Verified compilation of floating-point arithmetic

Participants : Sylvie Boldo [EPI Toccata] , Jacques-Henri Jourdan, Xavier Leroy, Guillaume Melquiond [EPI Toccata] .

In 2012, we replaced the axiomatization of floating-point numbers and arithmetic operations used in early versions of CompCert by a fully-formal Coq development, building on the Coq formalization of IEEE-754 arithmetic provided by the Flocq library of Sylvie Boldo and Guillaume Melquiond. This verification of FP arithmetic and of its compilation was further improved in 2013 with respect to the treatment of "Not a Number" special values.

This year, Guillaume Melquiond improved the algorithmic efficiency of some of the executable FP operations provided by Flocq. Xavier Leroy generalized the theorems over FP arithmetic used in CompCert's soundness proof so that these theorems apply both to single- and double-precision FP numbers. Jacques-Henri Jourdan and Xavier Leroy proved additional theorems concerning conversions between integers and FP numbers.

A journal paper describing this 3-year work on correct compilation of floating-point arithmetic was accepted for publication at Journal of Automated Reasoning [14] .

Verified JIT compilation of Coq

Participants : Maxime Dénès, Xavier Leroy.

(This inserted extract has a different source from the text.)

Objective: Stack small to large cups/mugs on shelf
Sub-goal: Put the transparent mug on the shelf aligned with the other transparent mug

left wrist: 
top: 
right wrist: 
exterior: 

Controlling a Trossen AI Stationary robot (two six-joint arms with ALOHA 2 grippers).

Evaluation of terms from Gallina, the functional language embedded within Coq, plays a crucial role in the performance of proof checking or execution of verified programs, and the trust one can put in them. Today, Coq provides various evaluation mechanisms, some internal, in the kernel, others external, via extraction to OCaml or Haskell. However, we believe that the specific performance trade-offs and the delicate issues of trust are still calling for a better, more adapted, treatment.

That is why we started in October this year the Coqonut project, whose objective is to develop and formally verify an efficient, compiled implementation of Coq reductions. As a first step, we wrote an unverified prototype in OCaml producing x86-64 machine code using a monadic intermediate form. We started to port it to Coq and to specify the semantics of the source, target and intermediate languages.